Kalau anak udah gak percaya atau gak hormat, yaudin siap-siap aja deh anak jadi gak nurut dan suka melawan orang tua.

Aku percaya sih, gak ada orang tua yang sempurna di dunia ini. Dan kalau kita membandingkan diri kita dengan orang lain pasti deh yang ada perasaan sedih, kecewa terhadap diri sendiri, dan perasaan gagal menjadi orang tua.

Sebelumnya aku suka tuh punya perasaan begitu. Just like: aku mah gak kayak si Mbak A yang kayaknya sabar banget ya ngadepin anak. Aku mah gak kayak Mbak B yang bisa komunikasi sama anak dengan baik dan benar.


Sekarang juga sebenernya suka ada perasaan 'minder' kek gitu, tapi lagi-lagi aku yakin, setiap orang tua pasti punya 'ujian' masing-masing yang kitanya aja gak tau. 

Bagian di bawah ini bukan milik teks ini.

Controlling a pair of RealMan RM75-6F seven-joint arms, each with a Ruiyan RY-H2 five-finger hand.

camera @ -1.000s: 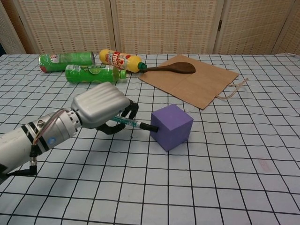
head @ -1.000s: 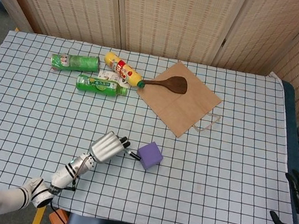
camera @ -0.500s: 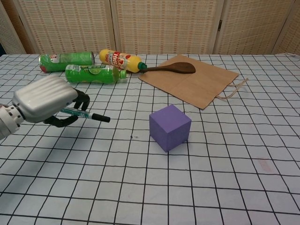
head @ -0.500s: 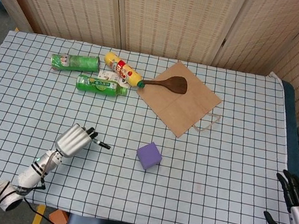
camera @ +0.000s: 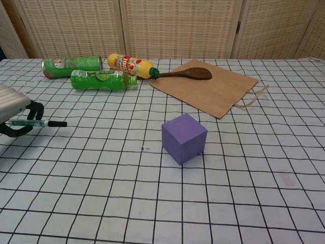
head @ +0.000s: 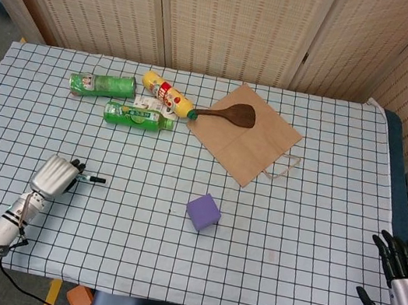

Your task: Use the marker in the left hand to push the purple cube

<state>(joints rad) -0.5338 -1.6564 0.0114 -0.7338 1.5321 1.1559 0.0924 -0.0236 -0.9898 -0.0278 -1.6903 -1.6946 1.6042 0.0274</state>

Dari pada sibuk dan capek hati bandingin diri sendiri dan orang lain. Lebih baik sibuk sama 'Jawaban Ujian' masing-masing aja. Cari sampe ketemu jawabannya, dan kalau gagal terus cari cara sampe dapet, termasuk dalam ngurusin anak, fokus sama anak masing-masing yess, dan please don't be nyinyir terhadap anak orang lain.


***

Ok gaes, itu dia My First Book of The Month aku. Ingetin ya kalau misal aku gak update label ini dalam jangka waktu sebulah, boleh lah toyor virtual berjamaah. Mwahahaha.